*What is required*. Give the listing again word for word, excluding the pictures it contains.

• • • • • • •

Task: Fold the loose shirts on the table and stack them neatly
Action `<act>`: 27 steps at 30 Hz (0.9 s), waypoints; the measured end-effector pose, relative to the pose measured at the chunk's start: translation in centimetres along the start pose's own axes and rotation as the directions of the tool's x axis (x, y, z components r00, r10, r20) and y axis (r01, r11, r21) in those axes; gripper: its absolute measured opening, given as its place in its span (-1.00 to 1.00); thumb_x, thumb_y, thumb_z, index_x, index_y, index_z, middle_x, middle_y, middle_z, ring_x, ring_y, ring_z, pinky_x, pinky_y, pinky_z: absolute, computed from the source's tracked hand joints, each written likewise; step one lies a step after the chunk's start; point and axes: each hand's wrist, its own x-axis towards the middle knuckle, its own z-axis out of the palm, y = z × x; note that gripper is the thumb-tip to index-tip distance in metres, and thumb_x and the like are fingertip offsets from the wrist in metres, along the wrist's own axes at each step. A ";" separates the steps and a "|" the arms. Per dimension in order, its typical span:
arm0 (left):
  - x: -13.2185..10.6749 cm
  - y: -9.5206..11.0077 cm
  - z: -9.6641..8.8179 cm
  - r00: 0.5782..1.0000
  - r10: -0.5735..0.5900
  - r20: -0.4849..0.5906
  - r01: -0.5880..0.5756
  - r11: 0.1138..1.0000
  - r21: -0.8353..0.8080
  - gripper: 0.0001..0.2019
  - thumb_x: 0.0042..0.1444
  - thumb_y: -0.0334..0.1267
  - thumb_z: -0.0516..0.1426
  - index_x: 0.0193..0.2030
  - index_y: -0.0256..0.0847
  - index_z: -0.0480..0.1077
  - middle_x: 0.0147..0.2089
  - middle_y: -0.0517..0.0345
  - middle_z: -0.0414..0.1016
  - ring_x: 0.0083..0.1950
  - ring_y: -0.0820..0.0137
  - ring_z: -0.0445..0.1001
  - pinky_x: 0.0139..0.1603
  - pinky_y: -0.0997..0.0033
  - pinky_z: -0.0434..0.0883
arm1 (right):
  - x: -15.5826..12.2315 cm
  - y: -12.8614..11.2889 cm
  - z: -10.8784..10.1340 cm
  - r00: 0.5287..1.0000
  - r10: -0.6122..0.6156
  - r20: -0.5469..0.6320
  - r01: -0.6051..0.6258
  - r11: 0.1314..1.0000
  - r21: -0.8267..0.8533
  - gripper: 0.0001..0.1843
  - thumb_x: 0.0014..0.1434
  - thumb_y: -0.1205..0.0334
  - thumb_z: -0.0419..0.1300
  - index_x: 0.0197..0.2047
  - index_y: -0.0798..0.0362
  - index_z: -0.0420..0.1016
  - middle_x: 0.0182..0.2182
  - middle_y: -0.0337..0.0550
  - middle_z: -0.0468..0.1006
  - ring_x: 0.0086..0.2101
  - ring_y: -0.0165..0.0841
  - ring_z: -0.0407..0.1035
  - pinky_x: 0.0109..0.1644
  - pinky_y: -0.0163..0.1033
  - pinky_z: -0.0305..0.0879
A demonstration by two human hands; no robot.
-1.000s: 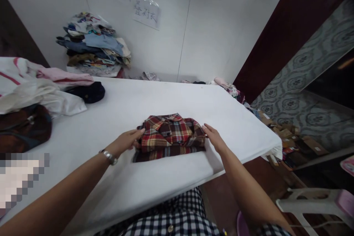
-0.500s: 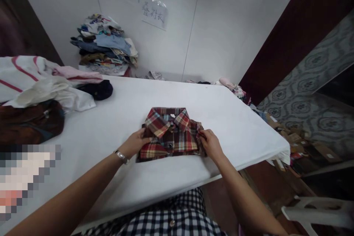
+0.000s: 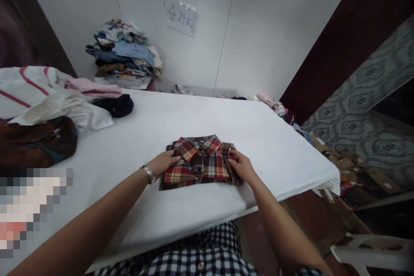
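Note:
A folded red, yellow and brown plaid shirt lies collar-up near the front edge of the white table. My left hand, with a metal watch at the wrist, rests on the shirt's left edge with fingers curled onto the cloth. On the shirt's right edge my right hand grips the cloth, fingers bent over the fold.
A heap of clothes covers the table's left end, with a dark cap beside it. A tall stack of folded garments stands against the back wall. Cardboard boxes and a white plastic chair lie to the right on the floor.
Both hands came in from beside the shirt and took hold of its two sides. The shirt was turned collar-up and settled flat between them.

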 end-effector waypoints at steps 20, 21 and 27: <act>2.8 2.4 -0.2 0.986 0.156 -0.064 -0.128 0.940 0.315 -0.52 -0.38 -0.14 0.37 -0.23 -0.27 0.50 -0.21 -0.06 0.61 -0.17 0.08 0.56 -0.16 0.19 0.50 | 1.6 -1.6 0.7 0.996 -0.019 0.092 0.066 0.837 -0.543 -0.65 0.21 0.22 0.08 0.06 -0.01 0.40 -0.06 -0.09 0.53 -0.08 -0.24 0.40 -0.12 -0.25 0.24; 2.8 2.2 -0.4 0.985 0.149 -0.086 -0.113 0.938 0.329 -0.53 -0.39 -0.12 0.37 -0.26 -0.27 0.50 -0.21 -0.08 0.61 -0.16 0.06 0.56 -0.16 0.18 0.50 | 1.6 -1.5 0.7 0.995 -0.018 0.102 0.071 0.834 -0.547 -0.67 0.21 0.22 0.09 0.04 0.00 0.42 -0.05 -0.08 0.53 -0.08 -0.24 0.39 -0.11 -0.25 0.23; 3.2 0.4 -1.4 0.966 0.211 -0.148 -0.159 0.939 0.304 -0.46 -0.09 0.07 0.20 -0.03 -0.24 0.43 0.02 -0.07 0.54 0.00 0.14 0.51 -0.04 0.23 0.46 | 1.9 -1.9 -0.3 0.988 -0.152 0.008 0.139 0.879 -0.457 -0.63 0.25 0.12 0.04 0.07 0.03 0.42 -0.09 -0.05 0.52 -0.07 -0.25 0.37 -0.02 -0.21 0.25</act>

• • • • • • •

*Answer for the task*.
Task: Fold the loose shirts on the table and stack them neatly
Action `<act>`: 27 steps at 30 Hz (0.9 s), waypoints; the measured end-effector pose, relative to the pose measured at the chunk's start: translation in centimetres along the start pose's own axes and rotation as the directions of the tool's x axis (x, y, z components r00, r10, r20) and y axis (r01, r11, r21) in those axes; gripper: its absolute measured opening, given as its place in its span (-1.00 to 1.00); thumb_x, thumb_y, thumb_z, index_x, index_y, index_z, middle_x, middle_y, middle_z, ring_x, ring_y, ring_z, pinky_x, pinky_y, pinky_z: absolute, computed from the source's tracked hand joints, each written likewise; step one lies a step after the chunk's start; point and axes: each hand's wrist, its own x-axis towards the middle knuckle, its own z-axis out of the palm, y = z × x; note that gripper is the thumb-tip to index-tip distance in metres, and thumb_x and the like are fingertip offsets from the wrist in metres, along the wrist's own axes at each step. A ";" separates the steps and a "|" the arms. Per dimension in order, its typical span:
arm0 (left):
  - x: -13.2185..10.6749 cm
  - y: -9.5206..11.0077 cm
  - z: -9.6641..8.8179 cm
  - r00: 0.5782..1.0000
  - r10: -0.5735..0.5900
  - r20: -0.4849..0.5906
  - r01: -0.5880..0.5756
  - r11: 0.1138..1.0000
  - r21: -0.8353..0.8080
  - gripper: 0.0001..0.2019
  - thumb_x: 0.0042..0.1444
  - thumb_y: -0.0334..0.1267
  - thumb_z: -0.0516..0.1426
  - index_x: 0.0193..0.2030
  - index_y: -0.0256..0.0847
  - index_z: -0.0480..0.1077
  - middle_x: 0.0147..0.2089
  - middle_y: -0.0517..0.0345
  - middle_z: -0.0414..0.1016
  - ring_x: 0.0083..0.1950
  - ring_y: -0.0820..0.0137
  - ring_z: -0.0445..0.1001
  - pinky_x: 0.0139..0.1603
  - pinky_y: -0.0997..0.0033
  - pinky_z: -0.0434..0.0883
arm1 (right):
  - x: -15.5826..12.2315 cm
  - y: -12.8614..11.2889 cm
  - z: -10.8784..10.1340 cm
  - r00: 0.5287..1.0000
  - r10: -0.6122..0.6156
  - r20: -0.5469..0.6320
  - r01: -0.6051..0.6258
  - r11: 0.1314..1.0000
  - r21: -0.8267..0.8533
  - gripper: 0.0001..0.1843
  - thumb_x: 0.0014..0.1434
  - thumb_y: -0.1205..0.0334
  - thumb_z: -0.0419..0.1300
  - index_x: 0.0197..0.2047
  - index_y: -0.0798..0.0362
  - index_z: -0.0420..0.1016
  - middle_x: 0.0182..0.2182
  - middle_y: -0.0337..0.0550
  - middle_z: -0.0468..0.1006
  - ring_x: 0.0086..0.2101
  - ring_y: -0.0165..0.0841
  - ring_z: -0.0407..0.1035
  - pinky_x: 0.0109..0.1644
  - pinky_y: -0.0163..0.1033
  - pinky_z: -0.0305..0.0879
A demonstration by two human hands; no robot.
-1.000s: 
-0.500s: 
+0.000s: 
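Note:
A folded red, yellow and brown plaid shirt lies collar-up near the front edge of the white table. My left hand, with a metal watch at the wrist, rests on the shirt's left edge with fingers curled onto the cloth. On the shirt's right edge my right hand grips the cloth, fingers bent over the fold.
A heap of clothes covers the table's left end, with a dark cap beside it. A tall stack of folded garments stands against the back wall. Cardboard boxes and a white plastic chair lie to the right on the floor.
Both hands came in from beside the shirt and took hold of its two sides. The shirt was turned collar-up and settled flat between them.
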
 end-effector waypoints at steps 20, 21 and 27: <act>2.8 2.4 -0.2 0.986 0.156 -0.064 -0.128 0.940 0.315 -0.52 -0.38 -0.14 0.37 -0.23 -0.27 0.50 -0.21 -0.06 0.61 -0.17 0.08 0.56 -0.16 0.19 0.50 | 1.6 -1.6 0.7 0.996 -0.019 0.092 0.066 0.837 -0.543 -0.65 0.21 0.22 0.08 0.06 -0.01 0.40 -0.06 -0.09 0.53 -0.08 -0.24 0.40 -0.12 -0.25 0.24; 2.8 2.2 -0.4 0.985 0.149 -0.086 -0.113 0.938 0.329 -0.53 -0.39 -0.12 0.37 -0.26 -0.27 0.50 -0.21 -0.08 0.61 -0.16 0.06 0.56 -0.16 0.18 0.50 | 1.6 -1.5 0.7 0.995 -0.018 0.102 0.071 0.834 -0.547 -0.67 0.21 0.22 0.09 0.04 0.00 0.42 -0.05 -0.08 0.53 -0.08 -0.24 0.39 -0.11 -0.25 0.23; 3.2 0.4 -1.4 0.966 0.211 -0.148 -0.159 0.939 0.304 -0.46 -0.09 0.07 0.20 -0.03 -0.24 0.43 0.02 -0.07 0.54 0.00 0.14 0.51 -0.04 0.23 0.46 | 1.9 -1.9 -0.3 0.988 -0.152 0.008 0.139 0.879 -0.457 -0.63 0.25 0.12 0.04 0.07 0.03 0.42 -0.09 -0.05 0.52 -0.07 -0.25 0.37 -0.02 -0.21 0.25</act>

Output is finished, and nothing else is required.